**What the task asks**
Show, in full, each line of the data that contains "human".

**Data provided**

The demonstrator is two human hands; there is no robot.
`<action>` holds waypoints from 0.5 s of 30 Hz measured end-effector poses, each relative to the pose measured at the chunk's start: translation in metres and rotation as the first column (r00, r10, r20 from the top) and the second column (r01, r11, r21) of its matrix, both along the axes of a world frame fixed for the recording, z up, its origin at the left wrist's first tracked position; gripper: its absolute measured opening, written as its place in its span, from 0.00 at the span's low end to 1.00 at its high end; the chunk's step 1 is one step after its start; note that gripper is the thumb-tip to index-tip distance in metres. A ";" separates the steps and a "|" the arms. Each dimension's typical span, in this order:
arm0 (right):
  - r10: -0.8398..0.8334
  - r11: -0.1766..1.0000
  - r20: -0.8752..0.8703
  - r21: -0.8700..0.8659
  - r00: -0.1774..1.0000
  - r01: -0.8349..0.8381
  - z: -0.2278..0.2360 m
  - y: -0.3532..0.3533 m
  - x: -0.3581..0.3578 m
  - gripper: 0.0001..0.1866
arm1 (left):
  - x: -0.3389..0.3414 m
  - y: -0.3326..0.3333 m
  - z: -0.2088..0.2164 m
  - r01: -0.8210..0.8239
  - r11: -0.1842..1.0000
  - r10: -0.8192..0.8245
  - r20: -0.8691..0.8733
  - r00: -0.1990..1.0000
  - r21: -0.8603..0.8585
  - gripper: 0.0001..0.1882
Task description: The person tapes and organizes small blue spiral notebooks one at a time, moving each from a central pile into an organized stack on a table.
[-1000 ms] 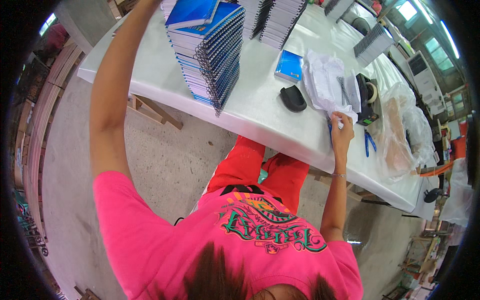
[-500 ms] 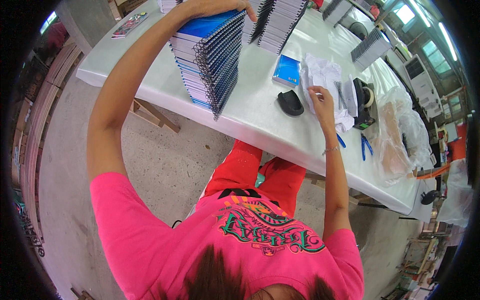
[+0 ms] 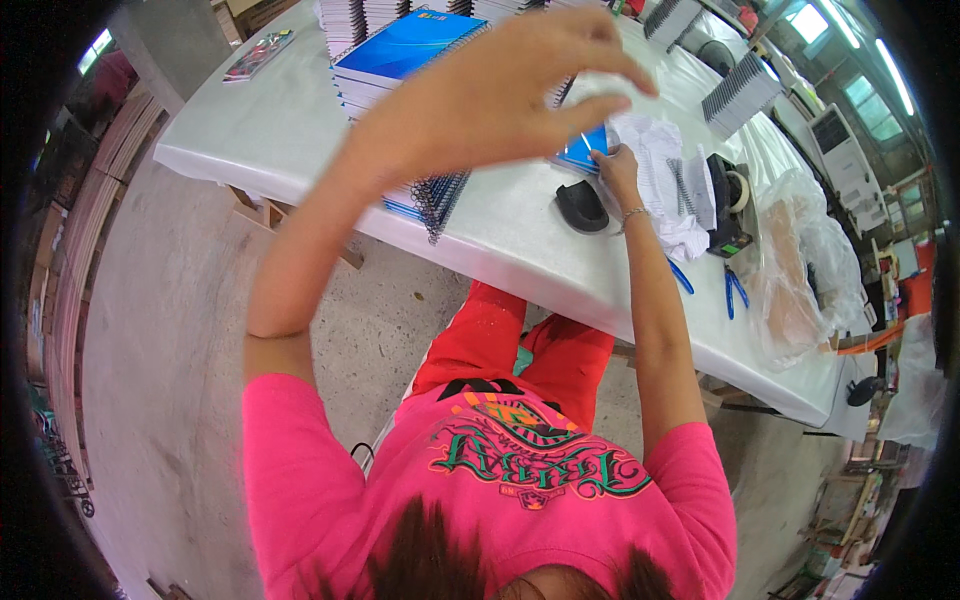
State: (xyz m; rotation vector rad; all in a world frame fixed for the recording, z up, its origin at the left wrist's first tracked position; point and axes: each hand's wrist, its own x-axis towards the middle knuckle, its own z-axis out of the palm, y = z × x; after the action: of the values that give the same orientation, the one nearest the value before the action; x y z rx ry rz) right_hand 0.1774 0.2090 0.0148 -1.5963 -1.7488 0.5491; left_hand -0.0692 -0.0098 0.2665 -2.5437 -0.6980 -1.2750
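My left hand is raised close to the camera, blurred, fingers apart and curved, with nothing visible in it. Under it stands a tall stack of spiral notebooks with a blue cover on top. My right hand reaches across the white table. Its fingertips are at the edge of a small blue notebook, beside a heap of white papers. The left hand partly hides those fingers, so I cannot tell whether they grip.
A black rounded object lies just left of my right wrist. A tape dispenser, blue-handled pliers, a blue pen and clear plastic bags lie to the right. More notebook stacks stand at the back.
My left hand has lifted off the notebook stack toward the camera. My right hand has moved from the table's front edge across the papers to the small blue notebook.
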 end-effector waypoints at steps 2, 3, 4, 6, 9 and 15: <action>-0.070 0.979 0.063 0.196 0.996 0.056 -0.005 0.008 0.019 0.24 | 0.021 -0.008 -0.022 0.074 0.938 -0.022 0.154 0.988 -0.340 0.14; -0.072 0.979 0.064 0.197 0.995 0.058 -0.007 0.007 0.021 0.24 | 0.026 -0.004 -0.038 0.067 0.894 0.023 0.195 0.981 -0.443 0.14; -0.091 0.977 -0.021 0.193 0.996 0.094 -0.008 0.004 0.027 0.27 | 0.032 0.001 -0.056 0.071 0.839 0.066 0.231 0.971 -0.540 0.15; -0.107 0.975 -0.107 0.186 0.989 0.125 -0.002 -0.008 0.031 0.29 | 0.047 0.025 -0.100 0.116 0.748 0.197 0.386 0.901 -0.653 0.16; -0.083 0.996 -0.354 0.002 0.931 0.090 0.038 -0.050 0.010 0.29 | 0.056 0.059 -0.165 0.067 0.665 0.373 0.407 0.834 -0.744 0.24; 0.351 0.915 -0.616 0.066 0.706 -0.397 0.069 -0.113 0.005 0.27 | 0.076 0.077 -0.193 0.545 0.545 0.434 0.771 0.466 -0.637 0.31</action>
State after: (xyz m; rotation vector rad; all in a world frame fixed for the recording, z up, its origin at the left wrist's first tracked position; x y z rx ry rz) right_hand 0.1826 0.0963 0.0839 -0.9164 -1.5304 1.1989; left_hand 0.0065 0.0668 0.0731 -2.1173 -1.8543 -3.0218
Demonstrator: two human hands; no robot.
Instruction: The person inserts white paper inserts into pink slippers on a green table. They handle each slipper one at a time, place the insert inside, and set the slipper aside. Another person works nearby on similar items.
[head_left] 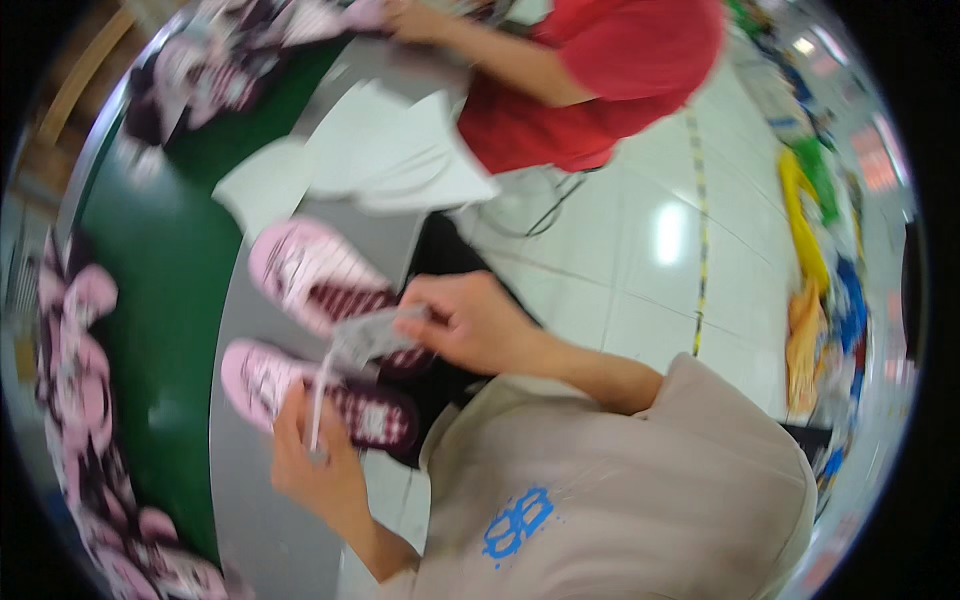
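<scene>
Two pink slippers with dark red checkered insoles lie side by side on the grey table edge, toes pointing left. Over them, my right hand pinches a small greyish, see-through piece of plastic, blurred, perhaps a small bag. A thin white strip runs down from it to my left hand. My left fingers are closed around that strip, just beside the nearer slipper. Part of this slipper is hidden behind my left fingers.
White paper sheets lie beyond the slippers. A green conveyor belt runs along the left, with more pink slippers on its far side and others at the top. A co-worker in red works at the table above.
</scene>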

**Solution**
The demonstrator is two human hands; there is no robot.
Demonstrator: two human hands; no robot.

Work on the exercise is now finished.